Photo Credit: Reuters
By the time Beyoncé performed at the Super Bowl in 2013, her status at the very highest echelon of pop music was undisputed, yet the performance still felt like her coronation as Queen B – and she made sure to fit the ceremony will all the requisite pomp and circumstance – from being surrounded by fire to her fellow Destiny’s Child members quite literally shooting out of the ground.
#3. Michael Jackson
Photo Credit: Al Messerschmidt
When Michael Jackson rises from the bottom of the halftime stage at the start of his 1993 performance, he stands silent for almost an entire minute. You sense that he had planned to begin performing immediately, only to realize that the sheer noise of the crowd applause would submerge his voice. Everything about his staggering performance – that saw him moonwalk across the stage as he sang “Billie Jean,” “Black or White” and “Heal The World” – was a testament to how immensely revered he was among the crowd. High-cost production antics were replaced by powerful gestures – like all crowd members holding colored placards that revealed illustrations of children around the world – that demanded active participation from nearly everyone in the stadium.

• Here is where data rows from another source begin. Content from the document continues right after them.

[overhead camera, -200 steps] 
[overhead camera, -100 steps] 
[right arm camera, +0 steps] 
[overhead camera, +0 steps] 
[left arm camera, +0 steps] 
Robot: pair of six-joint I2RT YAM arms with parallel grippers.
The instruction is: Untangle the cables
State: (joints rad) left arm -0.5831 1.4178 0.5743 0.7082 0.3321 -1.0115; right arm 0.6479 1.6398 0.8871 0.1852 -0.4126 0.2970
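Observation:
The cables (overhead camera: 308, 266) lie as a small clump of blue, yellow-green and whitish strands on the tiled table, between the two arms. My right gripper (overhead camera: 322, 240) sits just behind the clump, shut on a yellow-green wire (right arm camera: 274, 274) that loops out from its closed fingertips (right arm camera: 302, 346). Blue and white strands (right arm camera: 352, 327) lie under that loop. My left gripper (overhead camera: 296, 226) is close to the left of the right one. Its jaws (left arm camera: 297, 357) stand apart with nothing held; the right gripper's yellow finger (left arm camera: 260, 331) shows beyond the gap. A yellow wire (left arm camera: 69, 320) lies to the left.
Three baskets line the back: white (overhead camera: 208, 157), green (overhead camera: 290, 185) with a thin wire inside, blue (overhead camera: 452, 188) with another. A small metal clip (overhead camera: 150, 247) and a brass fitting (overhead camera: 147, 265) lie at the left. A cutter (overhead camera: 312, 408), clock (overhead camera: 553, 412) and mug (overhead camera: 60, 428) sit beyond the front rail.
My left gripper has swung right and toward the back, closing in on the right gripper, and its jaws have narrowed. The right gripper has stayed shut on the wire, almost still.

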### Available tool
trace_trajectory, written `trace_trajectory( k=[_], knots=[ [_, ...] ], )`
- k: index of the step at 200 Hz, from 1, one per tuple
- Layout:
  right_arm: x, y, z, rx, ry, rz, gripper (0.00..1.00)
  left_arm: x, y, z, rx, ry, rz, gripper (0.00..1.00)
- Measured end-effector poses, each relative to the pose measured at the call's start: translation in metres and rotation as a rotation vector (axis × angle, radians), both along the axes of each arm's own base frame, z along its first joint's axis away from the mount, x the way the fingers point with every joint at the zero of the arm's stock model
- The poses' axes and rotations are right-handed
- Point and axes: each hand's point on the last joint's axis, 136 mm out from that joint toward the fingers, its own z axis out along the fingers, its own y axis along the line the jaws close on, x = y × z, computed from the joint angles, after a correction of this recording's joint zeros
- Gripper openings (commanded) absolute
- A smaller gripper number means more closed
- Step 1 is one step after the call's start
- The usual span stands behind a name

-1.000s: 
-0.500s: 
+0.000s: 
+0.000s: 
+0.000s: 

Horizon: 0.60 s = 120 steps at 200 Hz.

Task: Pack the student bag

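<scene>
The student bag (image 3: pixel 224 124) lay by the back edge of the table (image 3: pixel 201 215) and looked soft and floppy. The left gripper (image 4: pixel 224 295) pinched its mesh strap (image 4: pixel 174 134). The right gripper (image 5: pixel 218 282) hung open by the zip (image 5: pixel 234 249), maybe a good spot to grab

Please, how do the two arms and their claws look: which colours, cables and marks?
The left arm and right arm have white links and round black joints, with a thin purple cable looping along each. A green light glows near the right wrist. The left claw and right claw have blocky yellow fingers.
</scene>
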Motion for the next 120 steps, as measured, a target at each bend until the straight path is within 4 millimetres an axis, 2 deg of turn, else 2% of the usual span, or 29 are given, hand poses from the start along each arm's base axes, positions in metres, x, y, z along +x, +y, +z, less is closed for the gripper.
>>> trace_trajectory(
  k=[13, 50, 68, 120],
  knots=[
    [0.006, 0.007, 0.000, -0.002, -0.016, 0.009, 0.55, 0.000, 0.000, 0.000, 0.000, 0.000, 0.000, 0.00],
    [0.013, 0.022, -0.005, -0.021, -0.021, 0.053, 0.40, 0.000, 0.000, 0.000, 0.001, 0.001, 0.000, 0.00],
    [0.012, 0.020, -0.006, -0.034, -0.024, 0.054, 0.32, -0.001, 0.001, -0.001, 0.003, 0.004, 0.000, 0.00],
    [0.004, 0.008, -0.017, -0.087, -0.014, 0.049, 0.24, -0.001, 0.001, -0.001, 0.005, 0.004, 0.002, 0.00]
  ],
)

U2’s 2002 Super Bowl performance doesn’t rank very highly based on production value, surprise factor, choreography, or even sheer number of songs (the band only performed two in their entirety). But the reason it earns a place on this, and on so many other, best lists is because of the context of which it occurred. Occurring just months after the 9/11 attacks, it arrived at a time when America’s future felt more perilous than it had at any other point post-WWII. The Bono-led rock band briefly brought together a nervous America with more grace, skill, and heart than anyone could have reasonably expected – displaying a rolling list of all the victims’ names throughout the performance. Towards the end, the list ends and is pulled down and Bono reveals the inside of his jacket to be adorned with the American flag. U2’s simple tribute to the victims was a testament to a country’s indomitable spirit and determination to move forward.
Photo Credit: SIPA USA
Prince knew how to dominate a stage, and he knew how to do it alone – without the grand theatrics and production value that usually accompany Super Bowl halftime performances. Prince’s 2007 performance was hardly a low-key affair, but it is striking that for much of his performance, it’s just him at guitar, a few dancers performing a muted routine, and a small backing band far back on the stage. That it’s still rightly regarded as one of the best, if not the best, halftime performances ever is a testament to Prince’s effortless, unrivaled stage presence. During his performance of “Purple Rain” in the pouring rain, a giant flowing sheet shot up; turning Prince into a gigantic shadowy figure looming over the crowd – a fitting stunt for a performer who always seemed larger than life.